Andres Freund писал 2021-04-26 21:46:
> Hi,
>
> On 2021-04-25 01:27:24 +0300, Yura Sokolov wrote:
>> It is quite interesting result. Simplehash being open-addressing with
>> linear probing is friendly for cpu cache. I'd recommend to define
>> SH_FILLFACTOR with value lower than default (0.9). I believe 0.75 is
>> suitable most for such kind of hash table.
>
> It's not a "plain" linear probing hash table (although it is on the
> lookup
> side). During insertions collisions are reordered so that the average
> distance
> from the "optimal" position is ~even ("robin hood hashing"). That
> allows a
> higher load factor than a plain linear probed hash table (for which
> IIRC
> there's data to show 0.75 to be a good default load factor).

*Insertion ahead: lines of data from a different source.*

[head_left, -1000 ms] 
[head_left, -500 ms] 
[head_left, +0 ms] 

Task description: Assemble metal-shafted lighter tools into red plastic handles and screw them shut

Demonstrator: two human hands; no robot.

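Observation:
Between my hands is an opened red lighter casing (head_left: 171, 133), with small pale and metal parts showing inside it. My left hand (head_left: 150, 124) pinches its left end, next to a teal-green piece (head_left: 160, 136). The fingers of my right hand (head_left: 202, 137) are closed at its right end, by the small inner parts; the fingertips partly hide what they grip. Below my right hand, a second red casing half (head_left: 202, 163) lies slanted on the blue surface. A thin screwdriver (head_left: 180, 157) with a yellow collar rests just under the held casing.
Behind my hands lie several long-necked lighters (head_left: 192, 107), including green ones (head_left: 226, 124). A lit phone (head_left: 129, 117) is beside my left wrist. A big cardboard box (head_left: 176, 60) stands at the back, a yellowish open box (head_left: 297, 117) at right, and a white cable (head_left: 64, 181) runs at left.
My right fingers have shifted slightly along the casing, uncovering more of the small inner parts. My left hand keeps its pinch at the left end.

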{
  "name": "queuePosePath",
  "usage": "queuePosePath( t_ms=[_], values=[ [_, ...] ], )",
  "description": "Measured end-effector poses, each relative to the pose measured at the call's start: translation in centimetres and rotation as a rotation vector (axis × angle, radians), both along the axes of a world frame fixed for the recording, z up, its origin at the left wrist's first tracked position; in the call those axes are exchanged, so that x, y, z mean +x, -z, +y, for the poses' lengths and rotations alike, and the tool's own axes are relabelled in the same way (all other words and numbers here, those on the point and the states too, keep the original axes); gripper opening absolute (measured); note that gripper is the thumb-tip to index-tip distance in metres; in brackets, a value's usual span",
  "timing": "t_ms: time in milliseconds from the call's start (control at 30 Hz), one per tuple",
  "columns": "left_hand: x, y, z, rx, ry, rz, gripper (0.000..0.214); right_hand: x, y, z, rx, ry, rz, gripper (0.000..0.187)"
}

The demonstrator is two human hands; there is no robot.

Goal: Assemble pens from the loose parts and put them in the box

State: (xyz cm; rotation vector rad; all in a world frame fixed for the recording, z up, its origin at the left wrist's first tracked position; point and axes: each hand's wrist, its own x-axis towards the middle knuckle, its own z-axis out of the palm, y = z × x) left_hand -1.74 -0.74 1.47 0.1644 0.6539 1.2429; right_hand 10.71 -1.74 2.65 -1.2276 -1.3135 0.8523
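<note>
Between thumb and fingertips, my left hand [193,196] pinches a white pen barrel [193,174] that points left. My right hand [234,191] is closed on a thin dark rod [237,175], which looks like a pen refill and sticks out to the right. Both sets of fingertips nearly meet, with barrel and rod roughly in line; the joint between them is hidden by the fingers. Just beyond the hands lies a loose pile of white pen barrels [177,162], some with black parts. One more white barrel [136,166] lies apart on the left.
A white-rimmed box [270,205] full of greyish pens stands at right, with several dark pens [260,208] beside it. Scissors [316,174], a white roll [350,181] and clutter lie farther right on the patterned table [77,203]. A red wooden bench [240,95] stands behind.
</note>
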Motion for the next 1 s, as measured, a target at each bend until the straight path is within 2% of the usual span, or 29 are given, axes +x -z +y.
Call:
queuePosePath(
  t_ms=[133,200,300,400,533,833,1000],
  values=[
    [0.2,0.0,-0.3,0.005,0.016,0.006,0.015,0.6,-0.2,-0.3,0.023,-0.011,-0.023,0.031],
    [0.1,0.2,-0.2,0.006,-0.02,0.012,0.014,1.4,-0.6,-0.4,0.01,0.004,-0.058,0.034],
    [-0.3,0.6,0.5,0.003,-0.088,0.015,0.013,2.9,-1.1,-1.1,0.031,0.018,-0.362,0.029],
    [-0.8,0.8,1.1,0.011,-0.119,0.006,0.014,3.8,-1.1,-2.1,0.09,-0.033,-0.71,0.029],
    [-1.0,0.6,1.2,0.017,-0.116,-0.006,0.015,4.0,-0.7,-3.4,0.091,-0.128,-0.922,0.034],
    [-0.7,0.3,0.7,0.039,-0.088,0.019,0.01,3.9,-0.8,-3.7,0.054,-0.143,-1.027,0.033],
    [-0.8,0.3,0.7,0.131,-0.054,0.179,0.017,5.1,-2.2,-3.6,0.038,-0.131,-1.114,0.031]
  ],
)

Even for Robin Hood hashing 0.9 fill factor is too high. It leads to too
much movements on insertion/deletion and longer average collision chain.
Note that Robin Hood doesn't optimize average case. Indeed, usually
Robin Hood
has worse (longer) average collision chain than simple linear probing.
Robin Hood hashing optimizes worst case, ie it guarantees there is no
unnecessary
long collision chain.
See discussion on Rust hash table fill factor when it were Robin Hood:
https://github.com/rust-lang/rust/issues/38003
>
> There of course may still be a benefit in lowering the load factor, but
> I'd
> not start there.
>
> David's test aren't really suited to benchmarking the load factor, but
> to me
> the stats he showed didn't highlight a need to lower the load factor.
> Lowering
> the fill factor does influence the cache hit ratio...
>
> Greetings,
>
> Andres Freund
regards,
Yura.